Being Sassy to Socrates
Socrates is arguably one of the most well-known classical Greek philosophers and has influenced the thoughts of others that followed him, most notably, Plato, one of his most renowned students. Socrates and Plato had many intriguing conversations, and one of the most famous conversations that circulated around the Internet was about a very popular subject:
“One day, Plato asked Socrates What love is. Socrates said: I ask you to go across this rice field, pick up and bring back the biggest and best ear of wheat, but remember one thing, you cannot go back, and you just have one chance.
Then Plato did so, but he came back with nothing after a long time. Socrates asked him why?
Plato answered: I once saw some very big and good wheat when I walked through the field, but I was always thinking that maybe there would some bigger and better ones, so I just passed by; but what I saw later is not better than before, so I had nothing at last.
Socrates said this is love.”[1]
Source: [1]
Unfortunately, not much of a philosopher myself, I cannot offer much on the anecdote, and I can neither agree nor disagree with Socrates’ dissertation of love with Plato. However, given that Plato was also a bit of a mathematician himself upon influencing Pythagoras (yes the one named for the Pythagorean Theorem), and having the “Platonic Solids” named after him, I cannot help but think that Plato had an ever-so-slight inkling of being sassy with his philosophy teacher. The alternative conversation might go something like this:
Socrates: And so Plato, do you now see what love is?
Plato: Well, perhaps love is a mysterious subject, but I’m pretty sure I ended up with the biggest ear of wheat after all that walking, so that’s a nice consolation.
Socrates: WHAT??? It was a huge wheat field, how on Earth did you managed to get the biggest ear?
Plato: Well not exactly the biggest, but I have one-to-two odds of ending up with the biggest ear.

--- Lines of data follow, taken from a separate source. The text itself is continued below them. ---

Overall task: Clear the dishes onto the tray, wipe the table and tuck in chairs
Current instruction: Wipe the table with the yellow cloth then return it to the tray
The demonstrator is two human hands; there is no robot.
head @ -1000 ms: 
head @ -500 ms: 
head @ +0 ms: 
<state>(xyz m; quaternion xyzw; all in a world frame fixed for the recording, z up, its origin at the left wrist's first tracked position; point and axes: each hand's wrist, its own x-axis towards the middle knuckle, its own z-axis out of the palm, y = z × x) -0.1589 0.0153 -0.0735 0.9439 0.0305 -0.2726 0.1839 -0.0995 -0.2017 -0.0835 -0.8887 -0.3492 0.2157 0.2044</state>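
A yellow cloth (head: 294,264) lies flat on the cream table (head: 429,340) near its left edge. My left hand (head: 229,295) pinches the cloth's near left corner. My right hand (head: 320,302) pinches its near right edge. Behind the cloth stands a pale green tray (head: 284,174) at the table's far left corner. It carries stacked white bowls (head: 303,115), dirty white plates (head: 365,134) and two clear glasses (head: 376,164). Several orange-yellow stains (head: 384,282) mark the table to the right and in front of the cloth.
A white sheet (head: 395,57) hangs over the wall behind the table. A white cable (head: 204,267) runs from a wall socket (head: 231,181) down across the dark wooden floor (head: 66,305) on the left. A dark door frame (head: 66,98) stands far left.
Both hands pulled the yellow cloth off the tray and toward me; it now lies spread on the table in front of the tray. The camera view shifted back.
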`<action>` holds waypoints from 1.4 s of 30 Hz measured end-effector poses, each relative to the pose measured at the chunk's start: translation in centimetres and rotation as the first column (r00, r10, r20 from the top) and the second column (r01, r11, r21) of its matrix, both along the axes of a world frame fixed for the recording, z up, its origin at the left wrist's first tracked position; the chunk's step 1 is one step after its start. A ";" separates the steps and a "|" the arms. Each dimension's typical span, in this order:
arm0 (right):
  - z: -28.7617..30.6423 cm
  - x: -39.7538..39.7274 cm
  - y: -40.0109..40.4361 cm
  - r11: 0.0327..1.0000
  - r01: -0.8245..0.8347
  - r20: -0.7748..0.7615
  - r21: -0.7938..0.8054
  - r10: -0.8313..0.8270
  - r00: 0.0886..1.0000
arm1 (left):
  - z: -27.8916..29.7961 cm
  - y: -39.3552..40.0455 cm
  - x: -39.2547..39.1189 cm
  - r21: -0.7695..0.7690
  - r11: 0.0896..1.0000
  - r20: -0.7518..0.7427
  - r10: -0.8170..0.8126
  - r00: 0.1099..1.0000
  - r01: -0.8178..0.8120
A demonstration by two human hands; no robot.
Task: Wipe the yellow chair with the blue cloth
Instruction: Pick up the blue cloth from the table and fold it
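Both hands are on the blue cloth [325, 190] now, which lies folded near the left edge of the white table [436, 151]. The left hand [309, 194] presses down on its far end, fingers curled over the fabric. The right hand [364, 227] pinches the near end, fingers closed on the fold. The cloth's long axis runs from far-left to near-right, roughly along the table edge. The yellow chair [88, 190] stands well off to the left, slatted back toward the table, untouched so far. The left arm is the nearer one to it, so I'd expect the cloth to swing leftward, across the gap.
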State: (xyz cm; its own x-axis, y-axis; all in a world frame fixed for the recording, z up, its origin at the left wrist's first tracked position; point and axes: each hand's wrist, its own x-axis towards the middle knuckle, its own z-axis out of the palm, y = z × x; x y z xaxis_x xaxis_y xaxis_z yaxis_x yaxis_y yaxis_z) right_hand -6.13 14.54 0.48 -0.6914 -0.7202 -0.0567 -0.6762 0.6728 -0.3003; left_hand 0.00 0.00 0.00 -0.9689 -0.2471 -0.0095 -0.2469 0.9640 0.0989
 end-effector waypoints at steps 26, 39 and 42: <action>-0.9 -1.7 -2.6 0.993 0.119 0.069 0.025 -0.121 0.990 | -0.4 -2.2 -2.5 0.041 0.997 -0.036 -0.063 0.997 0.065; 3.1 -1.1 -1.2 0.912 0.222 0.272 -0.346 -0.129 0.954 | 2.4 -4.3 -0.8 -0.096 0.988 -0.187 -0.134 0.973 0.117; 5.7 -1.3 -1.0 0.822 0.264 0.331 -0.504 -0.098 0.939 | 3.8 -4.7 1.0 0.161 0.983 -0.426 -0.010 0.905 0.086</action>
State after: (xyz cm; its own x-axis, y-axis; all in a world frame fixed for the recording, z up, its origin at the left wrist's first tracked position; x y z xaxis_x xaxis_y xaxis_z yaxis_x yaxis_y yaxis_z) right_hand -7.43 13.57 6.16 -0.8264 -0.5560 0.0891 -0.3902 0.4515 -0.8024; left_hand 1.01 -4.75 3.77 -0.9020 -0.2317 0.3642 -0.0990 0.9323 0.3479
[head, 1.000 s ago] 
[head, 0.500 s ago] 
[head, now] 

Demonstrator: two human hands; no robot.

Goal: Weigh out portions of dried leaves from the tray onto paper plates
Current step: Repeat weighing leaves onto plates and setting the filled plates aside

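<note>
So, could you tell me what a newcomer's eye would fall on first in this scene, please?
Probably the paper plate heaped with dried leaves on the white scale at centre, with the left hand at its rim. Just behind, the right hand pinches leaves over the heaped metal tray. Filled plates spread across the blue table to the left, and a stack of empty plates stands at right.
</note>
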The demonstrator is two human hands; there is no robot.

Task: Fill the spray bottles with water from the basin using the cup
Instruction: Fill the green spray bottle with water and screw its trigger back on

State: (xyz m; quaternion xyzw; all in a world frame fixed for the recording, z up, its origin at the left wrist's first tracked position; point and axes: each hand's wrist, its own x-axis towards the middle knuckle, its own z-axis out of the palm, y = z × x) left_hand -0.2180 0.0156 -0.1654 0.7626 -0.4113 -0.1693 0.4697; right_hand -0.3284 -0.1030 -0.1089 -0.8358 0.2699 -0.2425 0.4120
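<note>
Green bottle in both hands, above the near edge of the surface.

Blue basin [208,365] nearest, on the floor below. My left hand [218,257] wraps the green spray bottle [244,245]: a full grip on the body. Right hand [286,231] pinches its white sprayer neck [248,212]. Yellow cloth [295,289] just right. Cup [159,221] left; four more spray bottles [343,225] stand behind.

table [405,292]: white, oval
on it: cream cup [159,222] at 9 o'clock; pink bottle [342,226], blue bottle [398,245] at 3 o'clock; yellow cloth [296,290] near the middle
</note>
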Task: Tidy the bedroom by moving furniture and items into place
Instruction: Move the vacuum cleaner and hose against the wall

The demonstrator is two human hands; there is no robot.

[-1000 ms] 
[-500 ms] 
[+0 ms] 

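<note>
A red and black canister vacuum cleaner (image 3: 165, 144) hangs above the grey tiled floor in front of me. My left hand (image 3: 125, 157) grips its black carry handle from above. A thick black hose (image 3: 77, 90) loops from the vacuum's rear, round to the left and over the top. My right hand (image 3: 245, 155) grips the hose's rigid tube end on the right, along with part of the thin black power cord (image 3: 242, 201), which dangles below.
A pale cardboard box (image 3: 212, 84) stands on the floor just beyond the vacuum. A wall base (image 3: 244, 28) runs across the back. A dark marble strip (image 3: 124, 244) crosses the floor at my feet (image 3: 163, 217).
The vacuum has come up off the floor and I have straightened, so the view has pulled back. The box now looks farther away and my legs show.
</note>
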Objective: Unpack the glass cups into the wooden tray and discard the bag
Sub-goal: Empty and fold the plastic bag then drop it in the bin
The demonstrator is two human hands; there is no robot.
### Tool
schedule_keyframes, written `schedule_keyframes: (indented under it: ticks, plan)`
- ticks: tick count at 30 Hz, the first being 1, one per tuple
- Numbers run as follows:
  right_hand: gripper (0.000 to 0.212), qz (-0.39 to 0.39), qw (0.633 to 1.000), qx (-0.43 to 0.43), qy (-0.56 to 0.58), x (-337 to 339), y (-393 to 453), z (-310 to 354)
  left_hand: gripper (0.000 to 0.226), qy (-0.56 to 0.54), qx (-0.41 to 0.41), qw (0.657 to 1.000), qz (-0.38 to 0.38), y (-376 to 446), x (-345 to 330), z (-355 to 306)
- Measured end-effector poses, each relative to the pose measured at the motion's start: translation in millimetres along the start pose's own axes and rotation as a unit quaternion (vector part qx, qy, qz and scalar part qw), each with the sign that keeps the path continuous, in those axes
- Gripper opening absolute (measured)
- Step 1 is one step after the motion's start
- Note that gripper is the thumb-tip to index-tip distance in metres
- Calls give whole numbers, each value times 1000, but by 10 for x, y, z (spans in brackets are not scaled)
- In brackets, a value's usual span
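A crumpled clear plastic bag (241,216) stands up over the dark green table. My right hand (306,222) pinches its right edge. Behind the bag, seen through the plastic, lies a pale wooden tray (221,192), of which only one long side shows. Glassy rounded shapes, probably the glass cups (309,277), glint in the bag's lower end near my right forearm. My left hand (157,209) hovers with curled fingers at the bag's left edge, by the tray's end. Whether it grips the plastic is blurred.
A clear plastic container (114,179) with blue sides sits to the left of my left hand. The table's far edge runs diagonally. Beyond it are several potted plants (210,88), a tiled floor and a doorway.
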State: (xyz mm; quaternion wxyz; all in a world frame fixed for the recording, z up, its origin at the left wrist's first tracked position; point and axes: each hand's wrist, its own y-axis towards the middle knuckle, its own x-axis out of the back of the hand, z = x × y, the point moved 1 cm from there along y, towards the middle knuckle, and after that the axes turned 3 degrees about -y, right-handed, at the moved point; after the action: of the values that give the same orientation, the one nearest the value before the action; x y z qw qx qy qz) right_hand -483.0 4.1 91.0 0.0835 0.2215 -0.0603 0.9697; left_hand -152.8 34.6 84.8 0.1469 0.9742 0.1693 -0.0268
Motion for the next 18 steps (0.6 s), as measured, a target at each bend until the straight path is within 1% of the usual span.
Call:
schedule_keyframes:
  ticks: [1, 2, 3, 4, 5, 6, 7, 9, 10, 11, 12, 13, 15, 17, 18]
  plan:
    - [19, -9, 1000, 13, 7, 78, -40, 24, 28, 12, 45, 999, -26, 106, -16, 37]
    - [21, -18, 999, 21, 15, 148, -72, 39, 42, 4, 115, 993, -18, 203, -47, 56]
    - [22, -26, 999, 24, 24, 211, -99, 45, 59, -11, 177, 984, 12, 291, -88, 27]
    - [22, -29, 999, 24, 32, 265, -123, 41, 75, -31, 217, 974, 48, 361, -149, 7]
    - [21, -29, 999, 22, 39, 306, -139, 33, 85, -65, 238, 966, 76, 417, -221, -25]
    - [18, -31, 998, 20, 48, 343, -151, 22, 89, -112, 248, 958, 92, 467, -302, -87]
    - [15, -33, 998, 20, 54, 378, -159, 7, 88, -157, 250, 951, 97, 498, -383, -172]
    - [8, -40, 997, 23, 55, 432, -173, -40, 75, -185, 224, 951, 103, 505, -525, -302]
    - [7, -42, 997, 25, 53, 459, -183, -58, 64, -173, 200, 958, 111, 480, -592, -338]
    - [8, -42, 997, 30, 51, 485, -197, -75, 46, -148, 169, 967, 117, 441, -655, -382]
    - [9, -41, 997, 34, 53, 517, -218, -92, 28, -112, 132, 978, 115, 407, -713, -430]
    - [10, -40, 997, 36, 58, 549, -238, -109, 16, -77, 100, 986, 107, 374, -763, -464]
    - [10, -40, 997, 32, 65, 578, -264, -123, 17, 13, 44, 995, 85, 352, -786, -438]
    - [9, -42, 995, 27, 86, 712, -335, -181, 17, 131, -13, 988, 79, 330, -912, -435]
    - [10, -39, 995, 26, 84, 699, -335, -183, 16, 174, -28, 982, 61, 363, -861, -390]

Socrates: You have got to be kidding me. Let’s say there are 1000 ears of wheat in the path, and remember:
- You cannot backtrack.
- Once you’ve picked the ear of wheat, that’s it. You have got only one chance.
So tell me, my dear Plato, if you randomly picked up an ear, you have only gotten a 1/1000 chance of getting the biggest one. Where is your one-to-two odds coming from?
Plato: Sorry teacher. I lied.
Socrates: Whew.
Plato: I actually have a better than one-to-two odds, implying that I have a 33% chance of getting the jackpot. I actually have an approximately 37% chance of picking out the cream of the crop (no pun intended), and this figure is the same even if we have 10000 ears, 100,000 ears, 1 million ears…In fact, the more ears there are, the more certain that I will have a 37% chance of getting the prize!
Socrates: …
Okay probably the conversation wouldn’t have happened, as the earliest the study of probability can be traced back is around the 8th century with Arab mathematicians. Nonetheless, Plato is onto something here. Believe it or not, the seemingly random nature of the exercise of picking out the best ear of wheat, with no backtracking nor second chances, has an optimal strategy that produces a better than one-to-two odds of getting the prize, even as the number of ears goes to infinity.
The Intuition
Unlike my previous blog about the Coin Rotation Paradox where I first provided the math, then applied intuition, I will reverse steps here to provide some context into the math that we will be exploring. In order to provide the context, let me formally define the problem.
Formal Problem Statement
Let there be N distinct objects, each with an associated score that can be compared on the real-number line (e.g. object: ear of wheat; score: size). What is an optimal strategy that maximizes the probability of picking out the one object with the highest score among the N objects subject to the following conditions:
- You may only examine one object at a time.
- Once you have examined that object, you must make a decision to accept it or move on.
- If you choose to accept, then the process stops. You may not examine any more objects.
- If you choose to move on, then you cannot revisit this object later or any of the objects previously examined.
You may assume that each object’s scores are uniformly randomly distributed across a range from zero to positive infinity, and each score is independent of the others and not related to each other in any way.
The Strategy
Needless to say, picking out the object with the highest score is a daunting task if you only have one shot and you cannot revisit previously examined ones or make any assumptions regarding the correlations among the scores. If you randomly pick out an object, you will have a 1/N chance of picking out the best one, which goes to 0 as N goes to infinity. Can we do better?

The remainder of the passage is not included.